* _PROBLEM STATEMENT_
Copy every record exactly as it stands. Leave the pictures out.

(Collected data)
* * * * *

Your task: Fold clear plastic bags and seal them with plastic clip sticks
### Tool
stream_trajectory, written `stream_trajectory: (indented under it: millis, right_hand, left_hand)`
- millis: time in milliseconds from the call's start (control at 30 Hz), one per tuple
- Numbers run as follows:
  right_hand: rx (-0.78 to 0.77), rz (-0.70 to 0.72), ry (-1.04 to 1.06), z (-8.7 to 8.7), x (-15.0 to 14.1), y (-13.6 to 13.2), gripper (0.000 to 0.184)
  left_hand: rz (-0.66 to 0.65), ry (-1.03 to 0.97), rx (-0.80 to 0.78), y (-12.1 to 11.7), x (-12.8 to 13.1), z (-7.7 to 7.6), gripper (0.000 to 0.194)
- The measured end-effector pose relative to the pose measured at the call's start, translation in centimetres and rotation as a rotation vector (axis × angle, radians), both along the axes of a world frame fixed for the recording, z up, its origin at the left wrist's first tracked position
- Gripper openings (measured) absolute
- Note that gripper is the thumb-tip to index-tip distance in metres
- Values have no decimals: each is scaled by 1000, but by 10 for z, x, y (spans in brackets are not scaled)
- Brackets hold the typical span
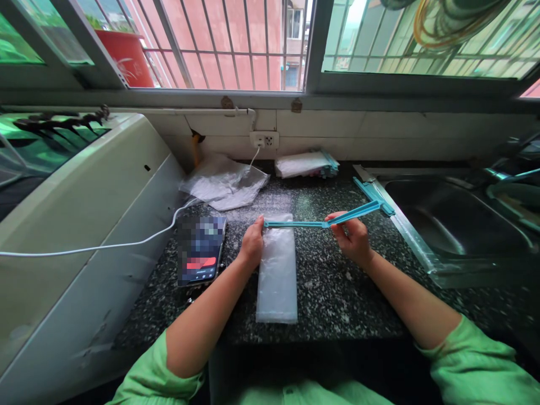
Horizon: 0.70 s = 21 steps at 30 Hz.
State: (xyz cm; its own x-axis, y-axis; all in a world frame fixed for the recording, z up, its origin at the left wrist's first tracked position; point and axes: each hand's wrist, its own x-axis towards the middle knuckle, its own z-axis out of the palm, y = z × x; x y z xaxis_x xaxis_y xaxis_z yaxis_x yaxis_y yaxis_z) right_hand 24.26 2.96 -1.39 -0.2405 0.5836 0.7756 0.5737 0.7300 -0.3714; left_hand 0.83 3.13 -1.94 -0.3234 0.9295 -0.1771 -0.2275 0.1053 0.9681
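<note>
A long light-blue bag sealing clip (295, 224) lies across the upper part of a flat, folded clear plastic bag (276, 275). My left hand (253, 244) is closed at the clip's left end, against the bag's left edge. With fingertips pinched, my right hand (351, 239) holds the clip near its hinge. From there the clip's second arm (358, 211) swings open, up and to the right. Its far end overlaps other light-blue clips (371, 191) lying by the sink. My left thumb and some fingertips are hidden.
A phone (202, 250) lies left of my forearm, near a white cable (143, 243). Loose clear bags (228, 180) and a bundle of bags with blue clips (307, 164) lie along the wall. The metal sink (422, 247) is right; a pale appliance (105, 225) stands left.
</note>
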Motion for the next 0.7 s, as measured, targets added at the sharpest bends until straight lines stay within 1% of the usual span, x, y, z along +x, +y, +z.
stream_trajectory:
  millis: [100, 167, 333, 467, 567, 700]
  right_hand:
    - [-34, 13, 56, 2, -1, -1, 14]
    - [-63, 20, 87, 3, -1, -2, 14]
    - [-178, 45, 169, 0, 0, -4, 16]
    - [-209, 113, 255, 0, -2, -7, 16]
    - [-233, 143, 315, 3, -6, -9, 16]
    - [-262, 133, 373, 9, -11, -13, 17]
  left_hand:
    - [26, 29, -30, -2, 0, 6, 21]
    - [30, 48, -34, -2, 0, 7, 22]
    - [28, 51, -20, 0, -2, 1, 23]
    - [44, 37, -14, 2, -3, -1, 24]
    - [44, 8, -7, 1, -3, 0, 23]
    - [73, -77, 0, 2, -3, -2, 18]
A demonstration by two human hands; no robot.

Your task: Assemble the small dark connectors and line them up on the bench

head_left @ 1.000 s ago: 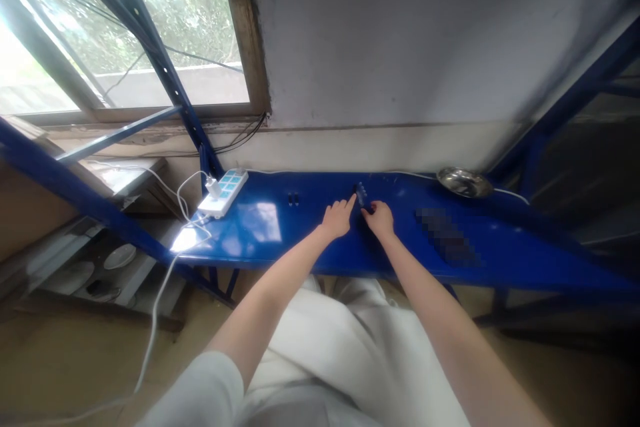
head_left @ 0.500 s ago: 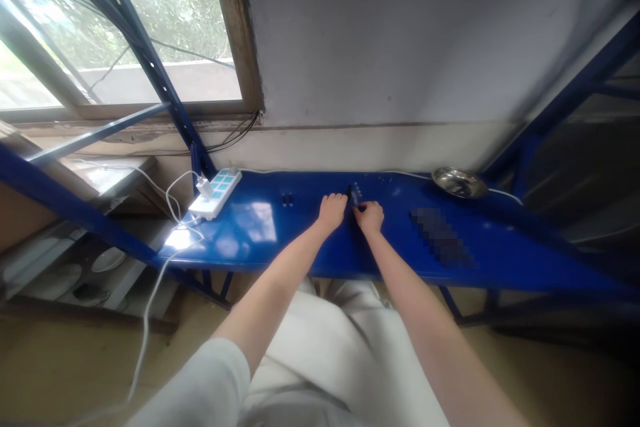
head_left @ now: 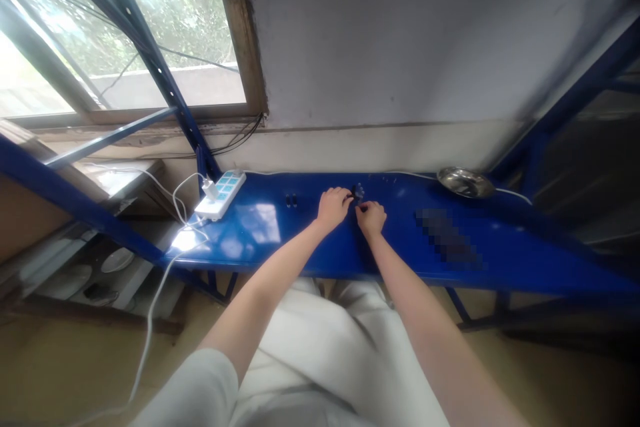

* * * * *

* _RESULT_
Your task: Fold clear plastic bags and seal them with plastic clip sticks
### Tool
stream_trajectory, written `stream_trajectory: (indented under it: millis, right_hand, left_hand)`
- millis: time in milliseconds from the call's start (control at 30 Hz), one per tuple
- Numbers run as follows:
  right_hand: rx (-0.78 to 0.77), rz (-0.70 to 0.72), ry (-1.04 to 1.06), z (-8.7 to 8.7), x (-15.0 to 14.1), y (-13.6 to 13.2), gripper (0.000 to 0.184)
  left_hand: rz (-0.66 to 0.65), ry (-1.03 to 0.97), rx (-0.80 to 0.78), y (-12.1 to 11.7), x (-12.8 to 13.1), z (-7.7 to 7.6), gripper (0.000 to 0.194)
- The measured end-effector pose relative to the pose measured at the call's start, translation in centimetres and rotation as a rotation vector (axis × angle, radians), both along the axes of a world frame fixed for the recording, z up, its origin at the left wrist's first tracked position
- Gripper openings (measured) absolute
- Note that gripper is the thumb-tip to index-tip distance in metres
- Values have no decimals: each is scaled by 1000, but by 10 for z, x, y (spans in brackets are not scaled)
- Brackets hold the typical span
Horizon: 0.70 s = 21 steps at 30 Hz.
State: (xyz cm; its own x-axis, y-axis; all in a world frame fixed for the recording, z up, its origin at the left wrist's first tracked position; point and axes: each hand's wrist, its own x-axis towards the middle knuckle, its own z-axis out of the palm, y = z × x; x y z xaxis_x xaxis_y xaxis_z yaxis_x yaxis_y yaxis_z) right_hand 24.26 2.96 -1.39 -0.2405 0.5836 0.7756 0.5737 0.7300 -0.3714; left_hand 0.83 3.13 -1.94 -0.3234 0.9295 -0.1771 -0.2275 0.1053 0.9681
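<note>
A long light-blue bag sealing clip (295, 224) lies across the upper part of a flat, folded clear plastic bag (276, 275). My left hand (253, 244) is closed at the clip's left end, against the bag's left edge. With fingertips pinched, my right hand (351, 239) holds the clip near its hinge. From there the clip's second arm (358, 211) swings open, up and to the right. Its far end overlaps other light-blue clips (371, 191) lying by the sink. My left thumb and some fingertips are hidden.
A phone (202, 250) lies left of my forearm, near a white cable (143, 243). Loose clear bags (228, 180) and a bundle of bags with blue clips (307, 164) lie along the wall. The metal sink (422, 247) is right; a pale appliance (105, 225) stands left.
</note>
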Motion for the next 0.7 s, as measured, targets added at the sharpest bends until straight lines stay within 1% of the usual span, x, y, z along +x, +y, +z.
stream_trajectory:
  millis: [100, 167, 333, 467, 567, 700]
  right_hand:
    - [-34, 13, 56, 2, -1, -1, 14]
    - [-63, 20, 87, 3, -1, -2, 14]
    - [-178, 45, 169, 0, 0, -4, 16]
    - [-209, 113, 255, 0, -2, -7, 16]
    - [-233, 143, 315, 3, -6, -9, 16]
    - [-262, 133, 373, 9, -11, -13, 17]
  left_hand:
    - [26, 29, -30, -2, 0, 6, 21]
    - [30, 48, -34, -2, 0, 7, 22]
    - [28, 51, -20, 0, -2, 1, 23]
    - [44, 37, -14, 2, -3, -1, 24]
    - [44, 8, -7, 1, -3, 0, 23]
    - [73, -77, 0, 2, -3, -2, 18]
A demonstration by two human hands; no robot.

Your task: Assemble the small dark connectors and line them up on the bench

head_left @ 1.000 s ago: 
head_left @ 0.500 s ago: 
head_left @ now: 

The work on this exercise has been completed.